◆ Task statement: Could you please repeat the entries below word for word, with the images left out?

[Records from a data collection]
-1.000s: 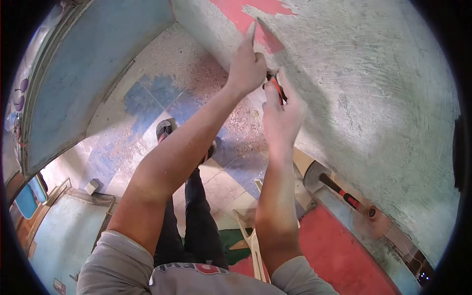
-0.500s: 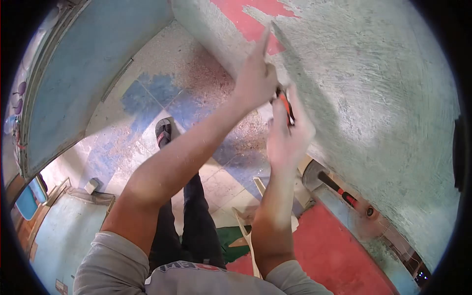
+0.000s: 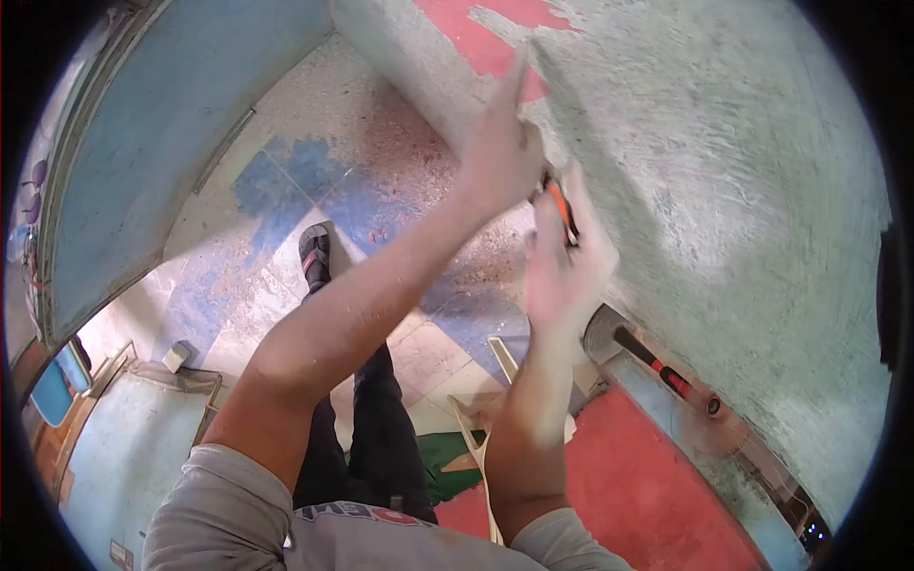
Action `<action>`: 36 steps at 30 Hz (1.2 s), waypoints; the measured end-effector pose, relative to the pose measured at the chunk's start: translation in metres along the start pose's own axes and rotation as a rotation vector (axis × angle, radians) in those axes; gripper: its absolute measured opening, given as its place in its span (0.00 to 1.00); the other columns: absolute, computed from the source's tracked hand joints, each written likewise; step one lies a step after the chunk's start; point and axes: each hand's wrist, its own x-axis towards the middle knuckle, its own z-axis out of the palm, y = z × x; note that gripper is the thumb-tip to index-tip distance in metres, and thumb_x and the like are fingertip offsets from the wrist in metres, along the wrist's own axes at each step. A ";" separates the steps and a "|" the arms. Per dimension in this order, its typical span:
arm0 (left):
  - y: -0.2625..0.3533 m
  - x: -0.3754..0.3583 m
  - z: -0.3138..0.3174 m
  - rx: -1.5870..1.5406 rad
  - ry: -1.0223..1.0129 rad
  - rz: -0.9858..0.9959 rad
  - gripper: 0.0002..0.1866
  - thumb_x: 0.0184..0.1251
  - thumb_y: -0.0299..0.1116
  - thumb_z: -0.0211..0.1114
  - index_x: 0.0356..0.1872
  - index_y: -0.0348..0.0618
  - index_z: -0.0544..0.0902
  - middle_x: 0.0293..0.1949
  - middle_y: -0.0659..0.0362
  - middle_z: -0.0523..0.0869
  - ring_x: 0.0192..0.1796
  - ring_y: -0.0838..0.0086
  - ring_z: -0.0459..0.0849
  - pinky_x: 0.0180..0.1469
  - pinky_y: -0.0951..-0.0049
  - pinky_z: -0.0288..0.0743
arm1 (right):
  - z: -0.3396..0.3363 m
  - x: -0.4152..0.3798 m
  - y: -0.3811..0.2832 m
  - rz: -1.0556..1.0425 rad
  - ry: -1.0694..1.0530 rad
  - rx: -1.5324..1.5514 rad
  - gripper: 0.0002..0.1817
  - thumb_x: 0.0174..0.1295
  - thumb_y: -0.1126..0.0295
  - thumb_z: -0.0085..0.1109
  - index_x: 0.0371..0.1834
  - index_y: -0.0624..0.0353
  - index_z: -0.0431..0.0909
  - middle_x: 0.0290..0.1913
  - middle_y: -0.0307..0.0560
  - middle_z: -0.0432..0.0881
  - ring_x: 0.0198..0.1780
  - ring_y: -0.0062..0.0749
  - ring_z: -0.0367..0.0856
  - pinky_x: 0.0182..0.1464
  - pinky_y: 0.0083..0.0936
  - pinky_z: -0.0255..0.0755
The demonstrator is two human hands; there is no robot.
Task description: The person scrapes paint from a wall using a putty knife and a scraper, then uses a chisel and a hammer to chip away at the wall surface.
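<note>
A rough, pale green plastered wall (image 3: 743, 181) fills the upper right, with a patch of red paint (image 3: 481, 38) showing at the top. My left hand (image 3: 503, 152) is raised against the wall beside the red patch, fingers closed on the front of a scraping tool (image 3: 560, 207) with a red and black handle. My right hand (image 3: 566, 262), blurred, grips that handle just below. The tool's blade is hidden behind my hands.
A hammer with a red and black handle (image 3: 657, 366) lies on a ledge at the wall's foot, over a red surface (image 3: 647, 495). The tiled floor (image 3: 314, 181) is strewn with scrapings. A blue door (image 3: 143, 143) stands left; my foot in a sandal (image 3: 317, 252) is below.
Both hands have shifted to the right and slightly down along the wall with the tool. My right hand is now blurred. My foot has moved a little lower in view.
</note>
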 end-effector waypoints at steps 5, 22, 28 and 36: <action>0.007 0.004 -0.005 -0.225 -0.080 -0.230 0.42 0.66 0.16 0.50 0.84 0.38 0.56 0.76 0.35 0.70 0.65 0.49 0.82 0.70 0.58 0.73 | 0.003 0.009 0.000 -0.007 -0.035 -0.072 0.24 0.71 0.77 0.61 0.70 0.72 0.78 0.53 0.57 0.91 0.45 0.25 0.86 0.49 0.22 0.78; 0.031 -0.037 0.021 -0.122 -0.120 -0.119 0.46 0.59 0.14 0.49 0.85 0.35 0.51 0.78 0.32 0.66 0.74 0.40 0.74 0.77 0.52 0.67 | -0.038 -0.035 0.001 0.165 0.056 0.085 0.28 0.73 0.78 0.61 0.75 0.74 0.72 0.48 0.44 0.88 0.39 0.15 0.76 0.41 0.15 0.72; 0.037 -0.035 0.020 -0.146 -0.109 -0.196 0.41 0.67 0.15 0.48 0.84 0.38 0.54 0.77 0.33 0.69 0.74 0.47 0.75 0.78 0.56 0.66 | -0.037 -0.029 0.002 0.202 0.039 0.180 0.26 0.73 0.80 0.60 0.75 0.68 0.75 0.44 0.39 0.87 0.31 0.09 0.70 0.32 0.11 0.65; 0.027 -0.011 0.005 -0.159 -0.139 -0.330 0.42 0.65 0.14 0.45 0.85 0.37 0.55 0.77 0.35 0.70 0.55 0.49 0.89 0.62 0.56 0.79 | -0.015 -0.005 0.011 0.062 0.003 0.078 0.26 0.72 0.78 0.62 0.73 0.71 0.75 0.47 0.46 0.89 0.43 0.19 0.80 0.48 0.19 0.76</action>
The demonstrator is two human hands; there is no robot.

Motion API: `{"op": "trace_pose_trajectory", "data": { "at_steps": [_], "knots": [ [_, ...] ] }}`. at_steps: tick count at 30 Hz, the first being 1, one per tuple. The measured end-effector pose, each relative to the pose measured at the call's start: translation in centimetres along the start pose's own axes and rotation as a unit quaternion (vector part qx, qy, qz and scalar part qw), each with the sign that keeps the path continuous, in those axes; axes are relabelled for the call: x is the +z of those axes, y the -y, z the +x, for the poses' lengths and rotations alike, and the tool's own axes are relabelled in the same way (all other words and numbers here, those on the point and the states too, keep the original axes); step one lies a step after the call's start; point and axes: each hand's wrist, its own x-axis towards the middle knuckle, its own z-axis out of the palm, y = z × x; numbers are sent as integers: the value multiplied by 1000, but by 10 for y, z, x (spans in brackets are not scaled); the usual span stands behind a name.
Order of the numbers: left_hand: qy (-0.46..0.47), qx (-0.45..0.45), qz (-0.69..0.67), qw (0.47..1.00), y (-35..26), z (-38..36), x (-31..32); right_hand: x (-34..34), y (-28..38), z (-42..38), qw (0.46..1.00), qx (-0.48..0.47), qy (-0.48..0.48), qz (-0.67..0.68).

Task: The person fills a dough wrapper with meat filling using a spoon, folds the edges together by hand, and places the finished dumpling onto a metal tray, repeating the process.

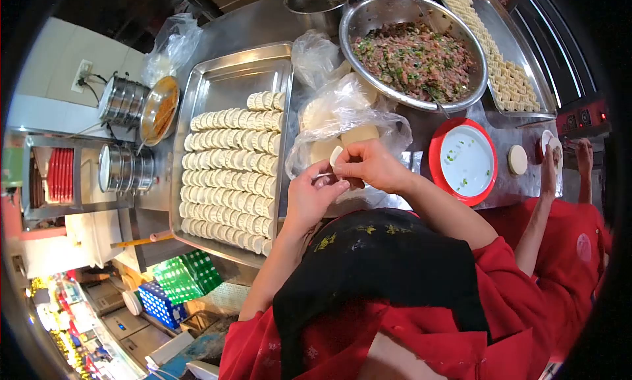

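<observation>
In front of my apron, my left hand point(311, 194) and my right hand point(374, 166) meet around one dumpling point(336, 155). A pale edge of its wrapper sticks up between the fingers; most of it is hidden. Both hands are closed, with thumbs and fingertips pinching the dough. Just beyond them, a clear plastic bag point(388, 120) partly covers stacks of round wrappers point(324, 149). To the left of my hands lies a metal tray point(227, 65) with rows of pleated dumplings point(230, 159).
A big steel bowl point(484, 67) of meat and greens filling point(415, 60) stands beyond the bag. Right of me are a red-rimmed plate point(436, 153) with green scraps and a lone wrapper point(517, 160). A co-worker's hands point(550, 169) are farther right, below another dumpling tray point(520, 44).
</observation>
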Motion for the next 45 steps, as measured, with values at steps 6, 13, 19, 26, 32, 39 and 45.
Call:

◆ Output of the task:
-1.000s: 
-0.500s: 
+0.000s: 
Action `<action>`: 36 steps at 30 Hz (1.2 s), waypoints; the measured end-effector pose, relative to the pose measured at the chunk's start: translation in metres along the start pose's own axes and rotation as a rotation vector (axis × angle, radians) in those axes; gripper: its absolute measured opening, given as its place in its span (0.00 to 1.00); the other columns: absolute, computed from the source's tracked hand joints, each written likewise; step one lies a step after the chunk's start; point and axes: each hand's wrist, its own x-axis towards the middle knuckle, its own z-axis out of the palm, y = z × x; note that gripper is the thumb-tip to index-tip distance in metres, and thumb_x and the like are fingertip offsets from the wrist in metres, along the wrist's own axes at each step. A ";" separates the steps and a "|" the arms. Per dimension in this order, its typical span:
arm0 (left):
  - y: -0.2625..0.3533 m
  - x: -0.3754..0.3583 m
  - z: -0.3138..0.3174 m
  - rx: -1.5870..1.5406 rad
  - ry: -1.0223..1.0129 rad
  - rz: -0.9858..0.9959 rad
  - gripper: 0.0002..0.1866
  - thumb_x: 0.0184..0.1251
  - thumb_y: -0.0299..0.1116
  - thumb_z: -0.0211..0.1114
  - index_x: 0.0356..0.1872
  - index_y: -0.0348..0.0618
  - index_z: -0.0544..0.0902
  - middle_x: 0.0293..0.1949
  - middle_y: -0.0659..0.0362
  - middle_z: -0.0523..0.0869
  - ring_x: 0.0192..0.1796
  - ring_y: -0.0838..0.0086
  - ring_z: -0.0459..0.0849
  - pinky_x: 0.0180..0.1469
  - pinky_y: -0.0951..-0.0049
  - pinky_z: -0.0288..0.0743
arm1 (right):
  - z: -0.3396..0.3363 m
  - x: -0.4152..0.3798 m
  - y: -0.3811..0.2832 m
  - rz: -1.0556..1.0425 rad
  - ry: -1.0694..1.0530 rad
  - rx: -1.5324..1.5514 rad
  - gripper: 0.0002..0.1817
  - thumb_x: 0.0174..0.1295
  - thumb_y: -0.1126..0.0295
  - thumb_z: -0.0085..0.1109
  - index_x: 0.0371..0.1834
  - index_y: -0.0624..0.0353
  - index_z: -0.0431..0.0909
  - middle_x: 0.0290..0.1913
  - middle_y: -0.0307..0.0560
  - middle_z: -0.0432..0.0881
  - ring_x: 0.0198..0.1780
  - ring_y: -0.0062..0.0749
  - ring_z: -0.0367..0.0856
  - pinky_x: 0.0182..0.1464
  - pinky_y: 0.0083..0.0936
  - pinky_z: -0.0255..0.0755
The demonstrator is two human hands; there is no robot.
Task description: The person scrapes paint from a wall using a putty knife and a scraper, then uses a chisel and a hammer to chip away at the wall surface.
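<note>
A rough, pale green plastered wall (image 3: 743, 181) fills the upper right, with a patch of red paint (image 3: 481, 38) showing at the top. My left hand (image 3: 503, 152) is raised against the wall beside the red patch, fingers closed on the front of a scraping tool (image 3: 560, 207) with a red and black handle. My right hand (image 3: 566, 262), blurred, grips that handle just below. The tool's blade is hidden behind my hands.
A hammer with a red and black handle (image 3: 657, 366) lies on a ledge at the wall's foot, over a red surface (image 3: 647, 495). The tiled floor (image 3: 314, 181) is strewn with scrapings. A blue door (image 3: 143, 143) stands left; my foot in a sandal (image 3: 317, 252) is below.
Both hands have shifted to the right and slightly down along the wall with the tool. My right hand is now blurred. My foot has moved a little lower in view.
</note>
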 end-effector waypoints at steps 5, 22, 28 and 36: <action>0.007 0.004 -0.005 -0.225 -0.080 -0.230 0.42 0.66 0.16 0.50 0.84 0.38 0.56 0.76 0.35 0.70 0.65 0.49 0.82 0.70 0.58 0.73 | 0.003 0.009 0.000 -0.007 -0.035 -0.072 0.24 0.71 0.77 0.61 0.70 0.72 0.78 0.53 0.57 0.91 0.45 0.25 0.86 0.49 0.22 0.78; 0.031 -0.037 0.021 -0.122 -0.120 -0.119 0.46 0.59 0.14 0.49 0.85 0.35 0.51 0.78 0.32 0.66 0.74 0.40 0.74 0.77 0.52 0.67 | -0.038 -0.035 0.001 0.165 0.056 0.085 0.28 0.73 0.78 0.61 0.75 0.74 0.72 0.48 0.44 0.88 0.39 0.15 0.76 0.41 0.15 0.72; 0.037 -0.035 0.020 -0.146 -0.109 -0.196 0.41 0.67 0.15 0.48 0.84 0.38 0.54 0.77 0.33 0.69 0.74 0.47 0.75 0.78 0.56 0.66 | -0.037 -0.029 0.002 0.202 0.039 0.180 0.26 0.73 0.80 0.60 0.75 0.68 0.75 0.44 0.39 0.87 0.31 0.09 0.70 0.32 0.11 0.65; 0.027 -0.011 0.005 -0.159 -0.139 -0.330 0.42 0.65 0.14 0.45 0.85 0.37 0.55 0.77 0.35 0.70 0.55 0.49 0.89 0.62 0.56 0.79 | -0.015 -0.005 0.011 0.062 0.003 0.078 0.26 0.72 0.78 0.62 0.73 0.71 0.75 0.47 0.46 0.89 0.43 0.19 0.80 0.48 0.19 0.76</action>
The demonstrator is two human hands; there is no robot.

Motion API: `{"op": "trace_pose_trajectory", "data": { "at_steps": [_], "knots": [ [_, ...] ] }}`. at_steps: tick count at 30 Hz, the first being 1, one per tuple. The measured end-effector pose, each relative to the pose measured at the call's start: translation in centimetres along the start pose's own axes and rotation as a unit quaternion (vector part qx, qy, qz and scalar part qw), each with the sign that keeps the path continuous, in those axes; axes are relabelled for the call: x is the +z of those axes, y the -y, z the +x, for the poses' lengths and rotations alike, and the tool's own axes are relabelled in the same way (all other words and numbers here, those on the point and the states too, keep the original axes); step one lies a step after the call's start; point and axes: each hand's wrist, its own x-axis towards the middle knuckle, its own z-axis out of the palm, y = z × x; numbers are sent as integers: the value multiplied by 1000, but by 10 for y, z, x (spans in brackets are not scaled); the usual span stands behind a name.
Order of the numbers: left_hand: qy (-0.46..0.47), qx (-0.45..0.45), qz (-0.69..0.67), qw (0.47..1.00), y (-35..26), z (-38..36), x (-31..32); right_hand: x (-34..34), y (-28..38), z (-42..38), qw (0.46..1.00), qx (-0.48..0.47), qy (-0.48..0.48), qz (-0.67..0.68).

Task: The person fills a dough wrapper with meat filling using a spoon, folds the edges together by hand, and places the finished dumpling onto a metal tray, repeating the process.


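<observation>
In front of my apron, my left hand point(311, 194) and my right hand point(374, 166) meet around one dumpling point(336, 155). A pale edge of its wrapper sticks up between the fingers; most of it is hidden. Both hands are closed, with thumbs and fingertips pinching the dough. Just beyond them, a clear plastic bag point(388, 120) partly covers stacks of round wrappers point(324, 149). To the left of my hands lies a metal tray point(227, 65) with rows of pleated dumplings point(230, 159).
A big steel bowl point(484, 67) of meat and greens filling point(415, 60) stands beyond the bag. Right of me are a red-rimmed plate point(436, 153) with green scraps and a lone wrapper point(517, 160). A co-worker's hands point(550, 169) are farther right, below another dumpling tray point(520, 44).
</observation>
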Motion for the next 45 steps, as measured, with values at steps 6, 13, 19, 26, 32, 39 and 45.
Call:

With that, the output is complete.